Commissioning and Careers
Upon graduation, the midshipmen are commissioned as officers in the U.S. Navy or U.S. Marine Corps. All new officers receive orders to active duty and are assigned to a broad spectrum of communities such as naval aviation, surface warfare, submarines, Marine ground or aviation forces, or other specialized fields.
Surface Warfare is the "traditional" community within the Navy that employs surface ships for the missions of forward naval presence, sea control, and projection of power ashore. Surface Warfare Officers are the men and women who, as junior officers just out of college, lead the sailors within the many specialized divisions of a ship's crew. Surface Warfare Officers are Navy officers whose training and primary duties focus on the operation of Navy ships at sea and the management of various shipboard systems. Their ultimate goal is to command a Navy surface ship.
Naval aviation is renowned for the demands it places upon its fliers. The skills and concentration required to land a high-performance jet on board an aircraft carrier deck pitching in the black of night, or to track a submarine while flying at only a few feet above stormy seas, are not only linked to a solid academic background or to top physical conditioning. There is more to it than that: It requires a combination of talents and dedication that many people possess, but few are challenged to use to full measure.
Naval flight officers (NFOs) are the men and women who operate the advance systems onboard naval aircraft, and some may also act as the overall tactical coordinators of multiple air assets during a mission. They differ from Naval aviators in that they do not pilot the aircraft in which they serve. This division of labor between aviators and NFOs allows for each to concentrate more closely on mission tasks that require specific occupational training.
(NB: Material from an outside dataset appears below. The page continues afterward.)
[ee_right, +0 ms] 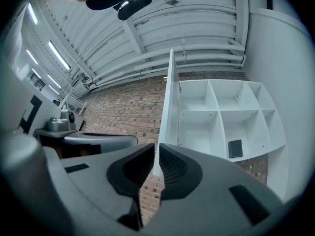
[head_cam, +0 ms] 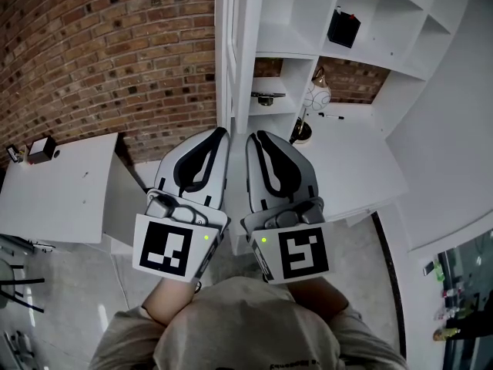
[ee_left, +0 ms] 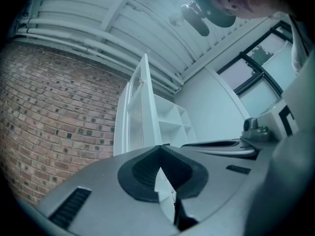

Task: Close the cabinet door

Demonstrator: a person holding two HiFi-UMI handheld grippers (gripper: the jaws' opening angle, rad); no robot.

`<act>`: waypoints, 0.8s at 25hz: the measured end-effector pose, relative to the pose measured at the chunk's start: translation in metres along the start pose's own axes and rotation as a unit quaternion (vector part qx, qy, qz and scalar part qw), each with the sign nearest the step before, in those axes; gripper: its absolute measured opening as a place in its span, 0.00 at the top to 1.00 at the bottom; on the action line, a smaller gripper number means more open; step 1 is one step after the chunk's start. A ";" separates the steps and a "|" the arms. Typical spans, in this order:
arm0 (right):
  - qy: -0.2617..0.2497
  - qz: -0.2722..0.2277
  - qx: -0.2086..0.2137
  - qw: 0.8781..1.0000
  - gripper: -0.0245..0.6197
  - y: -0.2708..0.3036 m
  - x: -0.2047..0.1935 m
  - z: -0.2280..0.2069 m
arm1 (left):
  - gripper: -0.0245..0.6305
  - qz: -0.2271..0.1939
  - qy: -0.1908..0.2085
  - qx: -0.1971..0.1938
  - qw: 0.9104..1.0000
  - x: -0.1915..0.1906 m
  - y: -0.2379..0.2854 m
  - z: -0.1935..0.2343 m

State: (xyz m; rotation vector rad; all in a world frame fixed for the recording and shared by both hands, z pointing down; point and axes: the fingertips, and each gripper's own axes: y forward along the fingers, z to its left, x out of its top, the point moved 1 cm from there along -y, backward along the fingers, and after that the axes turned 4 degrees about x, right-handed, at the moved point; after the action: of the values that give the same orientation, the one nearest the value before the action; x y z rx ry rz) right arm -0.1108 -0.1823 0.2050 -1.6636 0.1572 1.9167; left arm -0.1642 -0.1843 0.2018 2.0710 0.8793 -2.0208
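Observation:
The white cabinet door (head_cam: 229, 52) stands open and shows edge-on in the head view, beside the open white shelves (head_cam: 385, 21). My two grippers are held side by side just before its lower end, and contact cannot be told. The left gripper (head_cam: 222, 132) is shut with nothing in it, its tips meeting (ee_left: 158, 149). The right gripper (head_cam: 257, 136) is also shut and empty (ee_right: 153, 149). The door (ee_left: 140, 112) rises ahead in the left gripper view. In the right gripper view the door (ee_right: 170, 107) stands next to the cubbies.
A black box (head_cam: 343, 28) sits in an upper cubby. A white counter (head_cam: 347, 160) with a pale ornament (head_cam: 316, 95) lies under the shelves. At the left is a white table (head_cam: 62, 191) with a small device (head_cam: 38, 149). A brick wall (head_cam: 115, 52) is behind.

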 end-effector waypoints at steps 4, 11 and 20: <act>-0.001 0.015 0.007 1.000 0.89 0.017 -0.001 0.000 | 0.95 0.024 0.002 0.014 1.000 -0.008 0.006 0.009; -0.015 0.037 0.016 0.999 0.76 0.048 -0.003 -0.008 | 0.95 0.019 0.006 0.032 0.999 -0.009 0.013 0.024; -0.013 0.025 0.010 1.000 0.74 0.072 0.005 -0.014 | 0.95 0.013 0.011 0.038 0.999 -0.009 0.025 0.034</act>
State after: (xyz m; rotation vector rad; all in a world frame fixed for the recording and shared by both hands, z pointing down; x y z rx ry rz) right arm -0.1347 -0.2464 0.1766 -1.6351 0.2086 1.9681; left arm -0.1815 -0.2236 0.1995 2.1370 0.7857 -2.0520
NFOs are integral members of the Naval aviation community and are just as competitive as Naval aviators for command of aircraft squadrons, air wings, and even aircraft carriers.
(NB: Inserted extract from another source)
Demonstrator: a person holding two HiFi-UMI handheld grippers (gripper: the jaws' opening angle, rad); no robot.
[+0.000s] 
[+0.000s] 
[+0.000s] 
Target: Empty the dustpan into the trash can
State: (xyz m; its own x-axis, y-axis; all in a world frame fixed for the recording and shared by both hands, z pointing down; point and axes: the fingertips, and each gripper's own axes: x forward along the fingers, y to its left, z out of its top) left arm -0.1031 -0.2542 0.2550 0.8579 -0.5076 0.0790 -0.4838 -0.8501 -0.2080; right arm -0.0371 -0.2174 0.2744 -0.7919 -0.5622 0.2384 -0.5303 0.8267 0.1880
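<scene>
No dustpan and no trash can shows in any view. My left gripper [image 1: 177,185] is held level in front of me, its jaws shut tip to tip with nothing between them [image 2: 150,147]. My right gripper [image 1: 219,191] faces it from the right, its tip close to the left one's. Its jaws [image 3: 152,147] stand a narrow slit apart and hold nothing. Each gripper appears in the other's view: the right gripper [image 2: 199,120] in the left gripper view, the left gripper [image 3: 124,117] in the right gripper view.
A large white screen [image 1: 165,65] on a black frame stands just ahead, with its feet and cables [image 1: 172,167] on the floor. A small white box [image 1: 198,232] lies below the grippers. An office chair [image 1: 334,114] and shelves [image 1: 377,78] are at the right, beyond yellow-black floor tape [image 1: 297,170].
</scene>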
Midshipmen who select Submarine Warfare can look forward to a challenging career as a member of an elite, technically advanced, multimission community. Newly commissioned ensigns will find themselves serving onboard the most capable submarines in the world today.
The newly commissioned officer from the NROTC program will complete the Explosive Ordnance Disposal (EOD) Training. EOD Training is a 10-month course that is both physically and mentally demanding. The mission is to train officers and enlisted personnel in the best methods of detection, identification, render safe, and disposal of explosive ordnance and related devices. This includes all known foreign ordnance, chemical weapons, biological weapons, nuclear weapons, clandestine improvised devices and any and all ordnance/devices which may be encountered under water.
Naval Special Warfare (NSW) is the maritime component of the United States Special Operations Command which deploys forces to conduct special operations and activities in support of combatant commanders and U.S. national interests. NSW operational forces are comprised of SEAL teams, SEAL delivery vehicle teams, and special boat teams specially organized and trained to conduct the full spectrum of special operations in maritime and other extreme environments.
After graduating college and successfully completing Officer Candidate School (OCS) and the NROTC program, midshipmen will earn a commission as a second lieutenant in the United States Marine Corps. Assignments are given according to the needs of the Marine Corps, and officers seek assignments that will give them a balance of command experience, combat experience and joint staff appointments.